Tras los tres días de protestas generalizadas contra las medidas que subieron el costo de la vida y ralentizaron los servicios sociales, Bosch y otros líderes peledeístas se dedicaron a ridiculizar la lucha, llamándola "un pueblo" sin contenido político ni social.

Entre el 24 de abril de 1984 y ese mismo día de 1985 -año preelectoral- los movimientos sociales, sindicales y campesinos impulsaron cinco exitosas huelgas generales contra la política económica del gobierno de Jorge Blanco, haciéndole perder gran parte de su poder social. base que finalmente prepararon su derrota en 1986.

Una vez más, Bosch y el PLD dijeron que no eran huelgas totales porque los militares y la policía trabajaron para reprimir el movimiento.

Balaguer aprovecha

Es lógico que el repudio popular al PRD se encauzara electoralmente a favor del retorno de Joaquín Balaguer al poder porque en esas batallas no participó el PLD, lo hicieron los reformistas, y la izquierda que los lideró y estimuló, no fue capaz de organizar una propuesta electoral madura, a pesar de que contó con la coordinación para la acción a través del Frente de Izquierda Dominicana (FID).

Para lo que al PLD le sobraron coraje fue sumarse a la campaña de odio racial contra la candidatura de Peña Gómez (PRD) en 1994 y pactar con Balaguer luego de que Bosch y los peledeístas fueran víctimas de "un fraude colosal" por parte del PRSC y sus aliados en 1990.
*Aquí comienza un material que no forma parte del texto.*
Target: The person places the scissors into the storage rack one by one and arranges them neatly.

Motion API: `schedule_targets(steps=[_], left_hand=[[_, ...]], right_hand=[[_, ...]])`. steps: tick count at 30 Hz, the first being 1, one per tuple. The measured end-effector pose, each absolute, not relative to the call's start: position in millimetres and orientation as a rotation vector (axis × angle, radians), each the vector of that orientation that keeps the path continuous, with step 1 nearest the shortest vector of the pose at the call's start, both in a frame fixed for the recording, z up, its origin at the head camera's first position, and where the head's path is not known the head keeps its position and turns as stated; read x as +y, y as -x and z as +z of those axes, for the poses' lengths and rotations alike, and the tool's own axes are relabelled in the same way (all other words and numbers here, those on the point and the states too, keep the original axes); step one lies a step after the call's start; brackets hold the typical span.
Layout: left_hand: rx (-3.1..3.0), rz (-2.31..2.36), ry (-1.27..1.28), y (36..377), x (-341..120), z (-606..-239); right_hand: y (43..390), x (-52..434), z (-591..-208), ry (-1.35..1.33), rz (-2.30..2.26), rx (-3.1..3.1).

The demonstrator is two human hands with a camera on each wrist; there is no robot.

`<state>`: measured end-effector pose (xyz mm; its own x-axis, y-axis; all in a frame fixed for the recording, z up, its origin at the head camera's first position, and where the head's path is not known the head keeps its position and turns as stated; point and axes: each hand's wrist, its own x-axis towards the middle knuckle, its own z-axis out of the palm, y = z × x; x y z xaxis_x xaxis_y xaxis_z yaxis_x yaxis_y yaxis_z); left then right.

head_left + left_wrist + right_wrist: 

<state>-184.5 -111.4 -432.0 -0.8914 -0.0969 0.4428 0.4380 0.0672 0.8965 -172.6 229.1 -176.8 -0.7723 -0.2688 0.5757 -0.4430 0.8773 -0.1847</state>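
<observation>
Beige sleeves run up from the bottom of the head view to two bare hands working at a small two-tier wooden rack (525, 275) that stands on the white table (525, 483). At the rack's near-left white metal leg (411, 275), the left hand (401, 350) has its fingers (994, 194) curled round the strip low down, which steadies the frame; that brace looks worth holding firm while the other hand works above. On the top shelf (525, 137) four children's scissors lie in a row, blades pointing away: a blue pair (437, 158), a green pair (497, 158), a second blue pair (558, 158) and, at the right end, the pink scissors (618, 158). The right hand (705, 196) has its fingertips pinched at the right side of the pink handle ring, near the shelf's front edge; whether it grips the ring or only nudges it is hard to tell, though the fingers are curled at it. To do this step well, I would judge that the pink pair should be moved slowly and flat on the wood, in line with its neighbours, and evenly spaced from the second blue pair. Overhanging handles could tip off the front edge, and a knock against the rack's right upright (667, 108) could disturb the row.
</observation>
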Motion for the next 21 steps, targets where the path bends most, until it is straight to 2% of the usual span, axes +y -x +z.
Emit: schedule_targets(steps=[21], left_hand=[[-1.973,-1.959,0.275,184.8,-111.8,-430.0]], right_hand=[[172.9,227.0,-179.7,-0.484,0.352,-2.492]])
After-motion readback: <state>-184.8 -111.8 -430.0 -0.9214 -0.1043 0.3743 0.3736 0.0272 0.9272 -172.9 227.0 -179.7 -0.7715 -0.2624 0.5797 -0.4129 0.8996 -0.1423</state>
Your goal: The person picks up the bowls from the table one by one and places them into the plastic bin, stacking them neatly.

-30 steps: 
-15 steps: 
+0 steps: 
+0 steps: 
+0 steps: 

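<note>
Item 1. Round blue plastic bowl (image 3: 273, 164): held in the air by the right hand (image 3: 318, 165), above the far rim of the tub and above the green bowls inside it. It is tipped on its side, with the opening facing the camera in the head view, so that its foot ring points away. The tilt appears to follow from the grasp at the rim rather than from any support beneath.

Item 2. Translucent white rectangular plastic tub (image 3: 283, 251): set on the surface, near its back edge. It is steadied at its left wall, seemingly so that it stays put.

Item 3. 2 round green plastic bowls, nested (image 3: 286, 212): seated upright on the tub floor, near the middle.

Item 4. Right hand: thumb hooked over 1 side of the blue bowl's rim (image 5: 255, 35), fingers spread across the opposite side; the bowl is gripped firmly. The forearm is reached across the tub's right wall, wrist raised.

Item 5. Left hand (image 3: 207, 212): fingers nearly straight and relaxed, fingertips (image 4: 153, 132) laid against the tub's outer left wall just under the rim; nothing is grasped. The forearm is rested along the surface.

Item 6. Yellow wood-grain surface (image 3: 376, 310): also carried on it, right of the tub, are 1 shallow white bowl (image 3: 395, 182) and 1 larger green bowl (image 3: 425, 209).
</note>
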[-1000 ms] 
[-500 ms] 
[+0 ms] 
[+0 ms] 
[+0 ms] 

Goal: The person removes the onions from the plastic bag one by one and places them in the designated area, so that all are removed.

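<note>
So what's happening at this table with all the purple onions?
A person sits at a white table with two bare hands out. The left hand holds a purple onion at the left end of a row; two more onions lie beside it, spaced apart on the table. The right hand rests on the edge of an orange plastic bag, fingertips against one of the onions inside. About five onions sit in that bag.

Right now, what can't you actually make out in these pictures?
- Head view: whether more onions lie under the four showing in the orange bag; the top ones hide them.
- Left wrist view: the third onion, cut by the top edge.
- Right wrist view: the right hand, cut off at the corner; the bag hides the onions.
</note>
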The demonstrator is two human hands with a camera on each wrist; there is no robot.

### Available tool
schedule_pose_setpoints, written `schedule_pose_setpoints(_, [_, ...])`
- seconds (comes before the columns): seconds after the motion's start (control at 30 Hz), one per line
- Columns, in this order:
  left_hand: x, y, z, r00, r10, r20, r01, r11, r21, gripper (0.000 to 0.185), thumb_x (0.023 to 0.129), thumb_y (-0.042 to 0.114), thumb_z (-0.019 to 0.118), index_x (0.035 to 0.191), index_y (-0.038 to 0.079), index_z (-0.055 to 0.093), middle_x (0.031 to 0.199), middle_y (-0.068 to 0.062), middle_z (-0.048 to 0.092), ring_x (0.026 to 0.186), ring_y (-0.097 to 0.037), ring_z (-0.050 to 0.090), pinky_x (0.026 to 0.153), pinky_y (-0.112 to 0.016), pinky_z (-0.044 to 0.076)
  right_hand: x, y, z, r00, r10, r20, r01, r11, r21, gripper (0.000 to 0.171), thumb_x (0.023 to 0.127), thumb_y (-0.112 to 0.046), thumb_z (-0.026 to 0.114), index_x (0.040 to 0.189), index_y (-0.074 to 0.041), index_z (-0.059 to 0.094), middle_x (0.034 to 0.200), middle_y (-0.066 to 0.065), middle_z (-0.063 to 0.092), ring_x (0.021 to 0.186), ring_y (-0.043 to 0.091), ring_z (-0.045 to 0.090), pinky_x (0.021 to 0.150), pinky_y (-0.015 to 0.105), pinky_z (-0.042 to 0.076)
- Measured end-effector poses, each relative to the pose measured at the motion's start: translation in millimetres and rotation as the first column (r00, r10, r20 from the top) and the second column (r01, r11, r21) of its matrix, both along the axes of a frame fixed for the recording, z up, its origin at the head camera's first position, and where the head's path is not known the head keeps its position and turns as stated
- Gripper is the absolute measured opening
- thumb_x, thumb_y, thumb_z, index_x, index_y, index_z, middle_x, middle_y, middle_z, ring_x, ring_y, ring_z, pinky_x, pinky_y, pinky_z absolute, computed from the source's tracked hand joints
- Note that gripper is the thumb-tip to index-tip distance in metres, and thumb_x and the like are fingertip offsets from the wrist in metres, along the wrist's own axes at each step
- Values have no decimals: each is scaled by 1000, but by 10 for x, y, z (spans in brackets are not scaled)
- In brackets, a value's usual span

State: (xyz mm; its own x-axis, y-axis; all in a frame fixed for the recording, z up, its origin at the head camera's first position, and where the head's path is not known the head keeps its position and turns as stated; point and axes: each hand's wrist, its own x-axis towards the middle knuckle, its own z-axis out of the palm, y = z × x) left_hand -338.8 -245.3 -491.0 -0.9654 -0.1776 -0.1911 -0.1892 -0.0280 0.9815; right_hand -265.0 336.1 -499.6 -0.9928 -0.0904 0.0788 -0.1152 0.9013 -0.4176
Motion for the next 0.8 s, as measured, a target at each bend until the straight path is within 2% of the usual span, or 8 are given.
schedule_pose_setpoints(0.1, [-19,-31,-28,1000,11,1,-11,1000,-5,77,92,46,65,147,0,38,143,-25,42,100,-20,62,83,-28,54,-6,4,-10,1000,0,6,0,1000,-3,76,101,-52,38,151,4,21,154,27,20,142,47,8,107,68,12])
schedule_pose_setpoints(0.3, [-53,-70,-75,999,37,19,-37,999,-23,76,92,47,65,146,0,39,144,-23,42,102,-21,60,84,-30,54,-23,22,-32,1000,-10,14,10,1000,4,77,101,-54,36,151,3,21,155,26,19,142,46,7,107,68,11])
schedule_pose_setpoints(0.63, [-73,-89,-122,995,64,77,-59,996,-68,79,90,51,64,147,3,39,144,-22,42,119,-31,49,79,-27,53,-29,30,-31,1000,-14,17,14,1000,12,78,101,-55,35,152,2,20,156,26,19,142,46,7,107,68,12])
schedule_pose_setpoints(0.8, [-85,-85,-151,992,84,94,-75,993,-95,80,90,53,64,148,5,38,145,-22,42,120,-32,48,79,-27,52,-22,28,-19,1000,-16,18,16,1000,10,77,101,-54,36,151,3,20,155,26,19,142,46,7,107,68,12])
Entonces como ahora, los peledeístas hicieron su proclama de "Que se vaya Balaguer ya", y no solo no se fue, sino que se volvió a imponer en 1994 con idénticos métodos, pero encontró resistencia de Peña Gómez y tuvo que aceptar una reforma constitucional que redujo su gestión a sólo dos años y se excluyó de las elecciones de 1996.

Con estas credenciales de "pelea en las calles", es completamente comprensible que ahora el PLD proclame que va a salir a pelear y lo detengan con diez bombas lacrimógenas y una conferencia de prensa donde lo acusen falsamente de tener un plan para desestabilizar al gobierno.

Quienes no conocen esta historia pueden esperar que el PLD salid a pelear en las calles aunque vuestros jefes os atropellen.

La dirigencia del PLD seguirá siendo golpeada y seguirá 'luchando en las calles' de las redes sociales, diarios, radio y televisión. Ellos son, 'buenos políticos'.